→ **Requirement**:
Among the entries below, count the lines that contain the word "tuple". Write down only the total.

(Records for this task)

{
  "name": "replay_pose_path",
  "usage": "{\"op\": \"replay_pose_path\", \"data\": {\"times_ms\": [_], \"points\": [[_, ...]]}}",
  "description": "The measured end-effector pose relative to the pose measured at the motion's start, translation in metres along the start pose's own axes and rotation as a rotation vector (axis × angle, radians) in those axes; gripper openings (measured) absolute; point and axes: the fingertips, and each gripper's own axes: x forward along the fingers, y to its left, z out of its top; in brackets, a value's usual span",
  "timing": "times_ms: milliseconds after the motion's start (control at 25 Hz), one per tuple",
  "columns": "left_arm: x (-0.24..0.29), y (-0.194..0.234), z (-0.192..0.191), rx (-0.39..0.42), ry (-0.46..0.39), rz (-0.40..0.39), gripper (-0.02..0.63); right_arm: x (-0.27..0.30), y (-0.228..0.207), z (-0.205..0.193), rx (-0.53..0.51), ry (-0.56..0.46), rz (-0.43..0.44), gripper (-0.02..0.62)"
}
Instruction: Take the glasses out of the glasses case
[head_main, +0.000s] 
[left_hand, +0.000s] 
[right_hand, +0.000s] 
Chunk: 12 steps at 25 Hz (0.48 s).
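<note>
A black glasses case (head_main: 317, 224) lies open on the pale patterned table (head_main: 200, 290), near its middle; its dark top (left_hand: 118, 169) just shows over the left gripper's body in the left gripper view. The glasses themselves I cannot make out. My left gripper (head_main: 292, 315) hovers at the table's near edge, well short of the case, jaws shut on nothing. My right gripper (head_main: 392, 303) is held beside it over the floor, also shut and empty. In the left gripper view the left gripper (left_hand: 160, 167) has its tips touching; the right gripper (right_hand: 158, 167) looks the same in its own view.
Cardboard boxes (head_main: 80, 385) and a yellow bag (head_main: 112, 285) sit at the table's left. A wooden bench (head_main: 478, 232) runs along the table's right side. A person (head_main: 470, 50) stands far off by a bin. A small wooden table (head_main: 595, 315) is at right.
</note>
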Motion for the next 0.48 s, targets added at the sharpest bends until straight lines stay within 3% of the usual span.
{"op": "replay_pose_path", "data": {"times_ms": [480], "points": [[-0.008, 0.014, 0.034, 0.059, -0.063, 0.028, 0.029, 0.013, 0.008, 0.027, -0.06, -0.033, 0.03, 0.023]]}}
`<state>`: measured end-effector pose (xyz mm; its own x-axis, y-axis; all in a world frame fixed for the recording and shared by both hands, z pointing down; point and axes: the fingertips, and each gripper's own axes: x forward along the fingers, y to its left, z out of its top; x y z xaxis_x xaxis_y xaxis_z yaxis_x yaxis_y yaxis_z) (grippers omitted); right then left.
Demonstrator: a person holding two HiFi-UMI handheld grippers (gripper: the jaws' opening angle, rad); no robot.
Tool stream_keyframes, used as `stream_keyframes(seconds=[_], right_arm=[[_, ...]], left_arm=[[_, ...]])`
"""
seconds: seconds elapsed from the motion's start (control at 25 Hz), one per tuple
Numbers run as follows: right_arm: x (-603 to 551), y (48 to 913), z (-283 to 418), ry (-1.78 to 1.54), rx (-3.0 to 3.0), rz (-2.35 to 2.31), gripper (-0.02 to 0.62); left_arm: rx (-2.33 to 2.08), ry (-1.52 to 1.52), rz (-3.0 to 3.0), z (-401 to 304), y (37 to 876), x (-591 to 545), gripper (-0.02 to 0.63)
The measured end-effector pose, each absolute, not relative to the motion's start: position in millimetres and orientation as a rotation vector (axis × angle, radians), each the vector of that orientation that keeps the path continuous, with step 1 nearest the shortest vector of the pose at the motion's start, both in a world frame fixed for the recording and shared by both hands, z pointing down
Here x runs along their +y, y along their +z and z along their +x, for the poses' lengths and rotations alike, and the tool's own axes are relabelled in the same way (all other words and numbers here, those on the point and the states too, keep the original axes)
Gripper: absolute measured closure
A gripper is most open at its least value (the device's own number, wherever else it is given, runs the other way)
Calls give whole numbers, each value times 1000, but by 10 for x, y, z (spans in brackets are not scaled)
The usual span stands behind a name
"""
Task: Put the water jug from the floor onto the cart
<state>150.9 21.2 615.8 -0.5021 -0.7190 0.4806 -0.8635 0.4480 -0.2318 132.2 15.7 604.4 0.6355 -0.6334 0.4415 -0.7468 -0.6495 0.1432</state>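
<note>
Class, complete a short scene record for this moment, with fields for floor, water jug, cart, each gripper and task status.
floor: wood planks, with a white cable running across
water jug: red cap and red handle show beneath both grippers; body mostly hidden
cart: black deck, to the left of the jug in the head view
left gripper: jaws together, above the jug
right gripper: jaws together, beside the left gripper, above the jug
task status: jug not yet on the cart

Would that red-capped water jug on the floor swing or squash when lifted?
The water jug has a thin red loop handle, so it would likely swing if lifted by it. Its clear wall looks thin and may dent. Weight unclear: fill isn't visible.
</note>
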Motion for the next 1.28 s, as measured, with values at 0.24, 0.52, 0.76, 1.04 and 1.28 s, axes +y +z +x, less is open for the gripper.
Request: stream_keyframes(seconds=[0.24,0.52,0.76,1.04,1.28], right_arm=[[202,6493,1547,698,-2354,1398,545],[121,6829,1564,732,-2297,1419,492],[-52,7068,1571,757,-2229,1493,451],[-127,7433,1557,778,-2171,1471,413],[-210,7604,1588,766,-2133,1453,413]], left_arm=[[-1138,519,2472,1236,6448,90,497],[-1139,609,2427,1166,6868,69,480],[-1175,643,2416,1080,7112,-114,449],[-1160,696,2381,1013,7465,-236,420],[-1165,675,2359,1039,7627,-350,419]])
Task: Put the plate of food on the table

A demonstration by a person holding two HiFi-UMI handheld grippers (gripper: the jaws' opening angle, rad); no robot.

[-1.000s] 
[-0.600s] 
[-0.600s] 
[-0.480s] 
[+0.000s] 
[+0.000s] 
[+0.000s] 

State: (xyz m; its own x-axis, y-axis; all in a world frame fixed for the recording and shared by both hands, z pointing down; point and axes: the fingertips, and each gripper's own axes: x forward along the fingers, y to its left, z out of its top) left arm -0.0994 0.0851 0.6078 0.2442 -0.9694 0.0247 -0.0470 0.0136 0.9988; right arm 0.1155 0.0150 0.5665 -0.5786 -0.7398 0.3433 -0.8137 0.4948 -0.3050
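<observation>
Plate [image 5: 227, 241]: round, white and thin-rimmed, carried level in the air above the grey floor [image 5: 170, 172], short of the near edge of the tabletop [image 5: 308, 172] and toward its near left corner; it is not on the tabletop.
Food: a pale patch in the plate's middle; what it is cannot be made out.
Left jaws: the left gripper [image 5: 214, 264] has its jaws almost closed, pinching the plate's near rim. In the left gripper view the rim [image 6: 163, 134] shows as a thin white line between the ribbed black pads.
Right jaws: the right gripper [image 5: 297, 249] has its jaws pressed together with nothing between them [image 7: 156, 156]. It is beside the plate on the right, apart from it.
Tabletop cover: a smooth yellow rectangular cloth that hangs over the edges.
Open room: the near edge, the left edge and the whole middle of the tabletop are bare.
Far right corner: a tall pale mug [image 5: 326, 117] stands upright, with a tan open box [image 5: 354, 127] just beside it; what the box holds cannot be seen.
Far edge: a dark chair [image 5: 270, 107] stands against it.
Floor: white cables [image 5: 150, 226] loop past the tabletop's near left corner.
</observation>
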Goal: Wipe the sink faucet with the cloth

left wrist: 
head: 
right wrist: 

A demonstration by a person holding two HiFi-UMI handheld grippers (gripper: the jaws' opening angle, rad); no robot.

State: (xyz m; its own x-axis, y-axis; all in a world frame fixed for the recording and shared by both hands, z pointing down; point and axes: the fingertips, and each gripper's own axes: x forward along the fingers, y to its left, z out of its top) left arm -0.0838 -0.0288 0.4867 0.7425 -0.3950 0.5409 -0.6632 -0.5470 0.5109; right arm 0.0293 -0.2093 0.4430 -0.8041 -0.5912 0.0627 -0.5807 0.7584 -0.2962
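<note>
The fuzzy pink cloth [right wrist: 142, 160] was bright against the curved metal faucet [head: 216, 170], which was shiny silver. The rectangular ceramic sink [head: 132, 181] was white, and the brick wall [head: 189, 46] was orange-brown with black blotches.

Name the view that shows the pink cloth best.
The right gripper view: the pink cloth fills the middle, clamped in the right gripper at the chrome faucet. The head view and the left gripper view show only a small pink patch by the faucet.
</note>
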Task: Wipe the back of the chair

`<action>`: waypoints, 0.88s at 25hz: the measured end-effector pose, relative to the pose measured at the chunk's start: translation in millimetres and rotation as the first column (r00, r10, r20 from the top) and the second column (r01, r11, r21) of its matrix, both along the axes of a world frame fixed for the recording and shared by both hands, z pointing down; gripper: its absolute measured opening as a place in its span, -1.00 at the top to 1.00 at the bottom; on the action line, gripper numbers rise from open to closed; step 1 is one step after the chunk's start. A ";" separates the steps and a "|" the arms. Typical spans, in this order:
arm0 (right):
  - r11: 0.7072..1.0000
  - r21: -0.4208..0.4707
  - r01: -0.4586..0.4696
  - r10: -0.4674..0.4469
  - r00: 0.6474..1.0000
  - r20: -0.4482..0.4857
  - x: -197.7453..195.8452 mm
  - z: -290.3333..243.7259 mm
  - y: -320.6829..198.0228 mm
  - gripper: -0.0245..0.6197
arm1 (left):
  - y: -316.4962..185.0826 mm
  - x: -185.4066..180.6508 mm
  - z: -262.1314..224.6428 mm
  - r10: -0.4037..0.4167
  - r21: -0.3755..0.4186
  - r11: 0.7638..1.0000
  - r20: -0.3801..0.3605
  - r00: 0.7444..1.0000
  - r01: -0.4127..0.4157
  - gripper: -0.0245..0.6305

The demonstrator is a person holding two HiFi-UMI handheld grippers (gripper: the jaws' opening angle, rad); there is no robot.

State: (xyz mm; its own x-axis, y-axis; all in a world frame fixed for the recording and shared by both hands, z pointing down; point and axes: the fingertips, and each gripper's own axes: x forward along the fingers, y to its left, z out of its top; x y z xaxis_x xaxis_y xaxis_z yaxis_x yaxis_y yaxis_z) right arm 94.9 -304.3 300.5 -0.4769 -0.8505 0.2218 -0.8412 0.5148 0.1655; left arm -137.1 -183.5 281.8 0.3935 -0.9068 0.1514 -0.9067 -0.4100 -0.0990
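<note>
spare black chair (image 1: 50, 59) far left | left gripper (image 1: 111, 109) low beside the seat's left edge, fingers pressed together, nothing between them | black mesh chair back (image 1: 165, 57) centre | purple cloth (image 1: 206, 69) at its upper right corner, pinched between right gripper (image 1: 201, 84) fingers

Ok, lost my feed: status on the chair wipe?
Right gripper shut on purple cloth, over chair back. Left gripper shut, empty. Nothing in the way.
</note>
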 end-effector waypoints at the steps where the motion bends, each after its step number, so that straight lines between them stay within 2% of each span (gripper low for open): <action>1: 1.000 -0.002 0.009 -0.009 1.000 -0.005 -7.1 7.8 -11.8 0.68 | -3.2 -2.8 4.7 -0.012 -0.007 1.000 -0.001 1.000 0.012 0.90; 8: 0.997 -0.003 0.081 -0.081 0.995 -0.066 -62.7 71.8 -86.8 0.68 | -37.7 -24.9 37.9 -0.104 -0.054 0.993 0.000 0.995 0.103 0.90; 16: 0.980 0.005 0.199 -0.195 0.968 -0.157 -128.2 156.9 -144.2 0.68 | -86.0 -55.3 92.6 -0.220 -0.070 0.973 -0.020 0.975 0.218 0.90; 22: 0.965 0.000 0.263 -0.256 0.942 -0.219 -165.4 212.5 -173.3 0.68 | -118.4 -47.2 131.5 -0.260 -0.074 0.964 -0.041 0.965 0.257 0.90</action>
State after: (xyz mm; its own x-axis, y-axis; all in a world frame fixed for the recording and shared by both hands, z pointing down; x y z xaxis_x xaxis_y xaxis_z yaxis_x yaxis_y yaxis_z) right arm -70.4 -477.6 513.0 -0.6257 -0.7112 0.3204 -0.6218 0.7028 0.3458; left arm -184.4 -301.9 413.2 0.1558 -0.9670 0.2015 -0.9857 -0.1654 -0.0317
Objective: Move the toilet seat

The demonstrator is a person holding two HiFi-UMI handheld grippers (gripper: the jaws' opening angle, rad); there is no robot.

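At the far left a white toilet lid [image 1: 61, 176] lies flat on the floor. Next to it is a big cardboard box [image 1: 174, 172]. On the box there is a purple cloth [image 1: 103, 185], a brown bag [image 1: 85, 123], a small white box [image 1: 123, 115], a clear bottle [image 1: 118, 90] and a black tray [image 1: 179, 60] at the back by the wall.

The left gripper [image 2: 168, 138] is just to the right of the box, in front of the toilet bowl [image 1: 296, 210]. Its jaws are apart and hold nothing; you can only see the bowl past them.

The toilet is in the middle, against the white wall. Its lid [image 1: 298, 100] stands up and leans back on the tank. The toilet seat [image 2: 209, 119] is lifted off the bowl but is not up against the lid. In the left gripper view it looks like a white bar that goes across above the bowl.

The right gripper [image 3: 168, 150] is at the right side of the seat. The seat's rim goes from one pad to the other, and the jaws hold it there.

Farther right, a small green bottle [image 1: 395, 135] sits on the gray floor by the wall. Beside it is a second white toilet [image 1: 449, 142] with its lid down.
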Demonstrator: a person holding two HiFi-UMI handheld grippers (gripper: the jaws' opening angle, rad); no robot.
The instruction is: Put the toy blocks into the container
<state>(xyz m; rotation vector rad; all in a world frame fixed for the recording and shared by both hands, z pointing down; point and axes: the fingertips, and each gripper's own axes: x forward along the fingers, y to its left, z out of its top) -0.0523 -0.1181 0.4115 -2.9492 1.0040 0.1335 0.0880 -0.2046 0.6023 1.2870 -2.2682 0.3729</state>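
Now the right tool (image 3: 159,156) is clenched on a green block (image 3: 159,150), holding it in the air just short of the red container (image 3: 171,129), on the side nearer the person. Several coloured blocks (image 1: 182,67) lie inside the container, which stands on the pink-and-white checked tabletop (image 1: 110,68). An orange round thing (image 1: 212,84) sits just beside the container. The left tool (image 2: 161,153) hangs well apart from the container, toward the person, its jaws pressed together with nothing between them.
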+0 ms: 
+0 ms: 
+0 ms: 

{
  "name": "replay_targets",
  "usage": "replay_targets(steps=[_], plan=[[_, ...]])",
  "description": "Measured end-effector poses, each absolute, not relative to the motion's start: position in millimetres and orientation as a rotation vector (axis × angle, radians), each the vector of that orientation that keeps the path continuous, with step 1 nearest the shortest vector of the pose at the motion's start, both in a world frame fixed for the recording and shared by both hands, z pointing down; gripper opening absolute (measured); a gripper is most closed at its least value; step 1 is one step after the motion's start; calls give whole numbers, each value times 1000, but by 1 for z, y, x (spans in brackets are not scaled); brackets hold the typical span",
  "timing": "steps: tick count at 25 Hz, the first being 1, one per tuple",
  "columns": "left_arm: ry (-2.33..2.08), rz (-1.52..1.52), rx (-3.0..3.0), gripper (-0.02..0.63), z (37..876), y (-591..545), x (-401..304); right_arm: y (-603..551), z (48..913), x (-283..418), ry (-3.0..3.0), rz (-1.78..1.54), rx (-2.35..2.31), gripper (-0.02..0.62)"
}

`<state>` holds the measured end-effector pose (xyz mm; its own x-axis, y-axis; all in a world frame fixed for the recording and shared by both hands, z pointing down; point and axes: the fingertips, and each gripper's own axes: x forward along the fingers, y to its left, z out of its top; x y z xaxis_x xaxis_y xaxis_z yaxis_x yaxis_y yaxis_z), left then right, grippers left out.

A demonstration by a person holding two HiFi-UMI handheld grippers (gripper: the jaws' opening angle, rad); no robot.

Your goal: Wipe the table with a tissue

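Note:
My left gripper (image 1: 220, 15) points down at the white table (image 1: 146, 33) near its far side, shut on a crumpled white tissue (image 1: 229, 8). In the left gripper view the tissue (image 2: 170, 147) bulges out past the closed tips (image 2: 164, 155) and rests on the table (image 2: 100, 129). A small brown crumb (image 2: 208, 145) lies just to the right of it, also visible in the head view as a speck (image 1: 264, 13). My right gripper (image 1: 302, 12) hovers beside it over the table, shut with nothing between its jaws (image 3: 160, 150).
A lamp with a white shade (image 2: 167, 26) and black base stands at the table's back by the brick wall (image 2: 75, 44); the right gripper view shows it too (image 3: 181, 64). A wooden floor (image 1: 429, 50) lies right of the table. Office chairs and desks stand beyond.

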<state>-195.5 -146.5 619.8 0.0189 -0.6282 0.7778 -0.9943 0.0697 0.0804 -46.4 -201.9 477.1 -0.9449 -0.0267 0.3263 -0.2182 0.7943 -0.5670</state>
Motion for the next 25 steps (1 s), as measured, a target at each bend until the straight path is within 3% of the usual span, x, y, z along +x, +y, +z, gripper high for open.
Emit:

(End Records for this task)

→ **Expected answer**:
3